À cette différence que, là où ce dernier surprend l’existence en son moment le plus poignant – « Songez donc, il fait rire avec sa faim même, avec la faim », écrivait Élie Faure –, Matisse la suspend pour n’en retenir que l’élément le moins concret et cependant le plus palpable : son élément vital. Lequel n’est certes pas sans émotion non plus, mais d’une émotion épurée de ses composantes inesthétiques contingentes. Chez Matisse – dans son art, veut-on dire ; son intimité et sa correspondance décrivent une autre situation –, la période 1941-1954 ne correspond à rien d’historique. De même qu’il y a un point rouge au cœur d’Icare (1946, musée national d’Art moderne) qui n’évoque pas pour autant le sang, de même il y a du lambeau dans ses petites découpes, sur les bordures d’Océanie, le ciel (1946, musée national d’Art moderne), par exemple, et cependant ce mot ne vient pas à l’esprit, ni « dentelle » d’ailleurs.

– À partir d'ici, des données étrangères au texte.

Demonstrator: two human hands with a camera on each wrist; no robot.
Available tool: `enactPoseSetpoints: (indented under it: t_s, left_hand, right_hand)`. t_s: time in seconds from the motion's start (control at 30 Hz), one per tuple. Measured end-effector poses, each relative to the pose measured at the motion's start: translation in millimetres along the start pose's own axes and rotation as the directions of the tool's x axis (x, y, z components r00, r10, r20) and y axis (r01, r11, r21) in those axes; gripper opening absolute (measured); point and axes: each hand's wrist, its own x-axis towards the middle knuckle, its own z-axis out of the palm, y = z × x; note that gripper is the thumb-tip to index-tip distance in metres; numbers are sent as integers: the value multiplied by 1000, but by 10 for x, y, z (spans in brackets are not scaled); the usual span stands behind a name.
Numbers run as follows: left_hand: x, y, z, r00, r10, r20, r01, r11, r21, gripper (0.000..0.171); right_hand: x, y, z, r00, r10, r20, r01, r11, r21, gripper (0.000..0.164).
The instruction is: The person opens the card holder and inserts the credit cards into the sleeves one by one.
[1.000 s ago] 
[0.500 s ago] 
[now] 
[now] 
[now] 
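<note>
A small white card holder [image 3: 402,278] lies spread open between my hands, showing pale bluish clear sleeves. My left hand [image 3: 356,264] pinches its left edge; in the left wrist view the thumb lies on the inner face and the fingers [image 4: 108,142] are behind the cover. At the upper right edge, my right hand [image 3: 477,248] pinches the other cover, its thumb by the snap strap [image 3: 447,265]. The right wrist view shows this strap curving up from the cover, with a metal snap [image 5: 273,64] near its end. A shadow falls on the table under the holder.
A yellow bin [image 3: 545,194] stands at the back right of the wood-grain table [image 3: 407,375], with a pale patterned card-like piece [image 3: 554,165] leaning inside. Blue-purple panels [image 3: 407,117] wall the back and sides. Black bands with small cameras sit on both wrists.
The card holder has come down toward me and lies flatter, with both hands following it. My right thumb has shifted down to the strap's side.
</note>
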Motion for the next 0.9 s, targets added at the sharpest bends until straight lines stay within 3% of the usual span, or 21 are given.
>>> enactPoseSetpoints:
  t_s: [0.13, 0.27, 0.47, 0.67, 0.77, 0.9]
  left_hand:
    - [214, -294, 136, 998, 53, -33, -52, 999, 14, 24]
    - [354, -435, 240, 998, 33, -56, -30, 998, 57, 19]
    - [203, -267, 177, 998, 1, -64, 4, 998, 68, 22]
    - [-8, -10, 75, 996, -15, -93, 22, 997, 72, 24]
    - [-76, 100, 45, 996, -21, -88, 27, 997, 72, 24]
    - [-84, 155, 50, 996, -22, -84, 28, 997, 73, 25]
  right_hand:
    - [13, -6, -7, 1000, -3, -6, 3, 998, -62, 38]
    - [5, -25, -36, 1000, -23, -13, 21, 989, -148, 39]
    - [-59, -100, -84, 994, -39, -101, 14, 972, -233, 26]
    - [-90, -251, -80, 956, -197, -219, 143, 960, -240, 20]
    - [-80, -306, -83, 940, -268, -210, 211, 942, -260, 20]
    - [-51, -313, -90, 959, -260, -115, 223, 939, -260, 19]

Cette période-là de l’art de Matisse défie l’analogie qu’elle met cependant en œuvre en la mettant en jeu. On dirait des images mentales auxquelles le peintre aurait donné une impulsion kaléidoscopique et comme une intuition schématique. Mais l’imagination productive de Matisse n’a rien de l’« art caché » kantien. De son processus, chaque étape est visible jusqu’au lisible. Sa ligne n’est pas plus virtuose que ses couleurs ne sont virtuelles. Celle-là établit la matérialité du fusain jusque dans son estompe ; celles-ci, la fragilité du papier, même marouflé sur toile. Tel Nu bleu (et les quatre sont réunis) n’est pas céleste, mais sa couleur est nuancée à travers l’agencement visible des morceaux colorés, par leur enchevêtrement aléatoire-ordonné. Rien n’est vraiment cousu, en somme, mais tout est disposé ensemble, comme sur un patron, car son art est de ponctuation.

« Un seul objet ne m’intéresse pas. Ce sont les rapports qui m’intéressent », disait Matisse en écho là aussi aux propos de Braque – « Oublions les choses, ne considérons que les rapports. » Or, ceux-ci étant toujours variables, ils ne peuvent être entre eux que faufilés, ou reprisés, mais jamais fixés ; point de points autres que de suspension. Quant à la décision de bâtir des rapports qui ne se rapportent à rien d’autre qu’à la peinture qui les met en rapport, c’est à la fois se livrer à une activité circonstancielle libérée des circonstances et leur opposer une lumière de vitrail à l’instant où tout alentour s’obscurcit – contre l’évidence.